Проверивши показания Остапа, все убедились, что переезжать Днепр было теперь не только опасно, а прямо безумно, а потому и Мазепа, и Сыч решились пересидеть у батюшки, пока не дадут им знать поставленные лазутчики, что московская стража удалилась. Галина была в восторге от этого и благодарила Бога в душе за счастье, ниспосланное ей в награду за долгое, мучительное терпение: ведь если бы Днепр был свободен, то Мазепа уехал бы на другой день к Дорошенко, а теперь нагрянувшая беда задержит его в этом уголке и продлит ей блаженство… Про опасность от этой беды она, опьяненная радостью, и не думала… Да и все, кажется, охвачены были настолько счастливой минутой, что и не думали о завтрашнем дне… и время понеслось в этом счастливом, крохотном уголке какой-то гармонической, тихой волной, приносившей с каждой струёй старикам утешение, а молодежи новые звуки радостной песни любви…

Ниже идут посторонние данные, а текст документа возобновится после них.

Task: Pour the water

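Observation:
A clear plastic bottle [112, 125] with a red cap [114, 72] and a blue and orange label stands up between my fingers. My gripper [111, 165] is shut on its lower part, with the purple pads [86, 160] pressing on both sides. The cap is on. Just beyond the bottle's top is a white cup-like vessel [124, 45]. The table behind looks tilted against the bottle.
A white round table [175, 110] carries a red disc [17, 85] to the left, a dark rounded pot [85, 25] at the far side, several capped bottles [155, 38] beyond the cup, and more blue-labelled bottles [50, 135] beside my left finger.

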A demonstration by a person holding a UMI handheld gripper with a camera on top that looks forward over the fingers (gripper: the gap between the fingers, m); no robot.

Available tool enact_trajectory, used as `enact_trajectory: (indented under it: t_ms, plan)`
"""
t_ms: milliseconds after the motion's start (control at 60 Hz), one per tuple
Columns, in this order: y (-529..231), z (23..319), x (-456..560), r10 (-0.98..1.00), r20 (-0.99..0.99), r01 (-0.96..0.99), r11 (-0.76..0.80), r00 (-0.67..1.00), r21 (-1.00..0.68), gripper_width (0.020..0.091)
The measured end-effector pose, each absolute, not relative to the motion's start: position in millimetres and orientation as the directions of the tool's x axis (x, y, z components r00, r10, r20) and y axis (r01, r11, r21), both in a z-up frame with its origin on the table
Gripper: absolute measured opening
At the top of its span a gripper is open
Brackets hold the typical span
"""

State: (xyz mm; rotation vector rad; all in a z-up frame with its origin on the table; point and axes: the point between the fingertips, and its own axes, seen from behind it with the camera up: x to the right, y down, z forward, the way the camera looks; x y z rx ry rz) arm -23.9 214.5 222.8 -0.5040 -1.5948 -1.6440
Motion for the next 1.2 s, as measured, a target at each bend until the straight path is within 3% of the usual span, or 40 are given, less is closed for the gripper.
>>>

Когда за «сниданком» или «вечерею» Мазепа рассказывал всем о своих приключениях за время разлуки с Сычом, а особенно о несчастьях, случившихся с ним в последнее время, то глаза Галины не отрывались от его очей и, сообразно ходу рассказа, то наполнялись слезами, то загорались радостью; она неподвижно и молчаливо сидела, вся поглощенная его рассказом, благоговея при созерцании боготворимого ею лыцаря… Мазепа тоже не мог оторваться от этого дивного, дышавшего неизъяснимой прелестью личика, которое с каждым днем хорошело и расцветало. Полное чистосердечие этой неиспорченной души, прозрачной в своих движениях и порывах, чистой в своих побуждениях, светившейся огнем святой, беззаветной любви, — возбуждало у Мазепы трогательное чувство, умиляло его, приносило высокое наслаждение гармонией бытия; очаровательный образ этого кроткого ребенка запечатлевался в его сердце неизгладимыми чертами, таким блаженством наделяя его, какое примиряет человека со всеми невзгодами и скорбями жизни.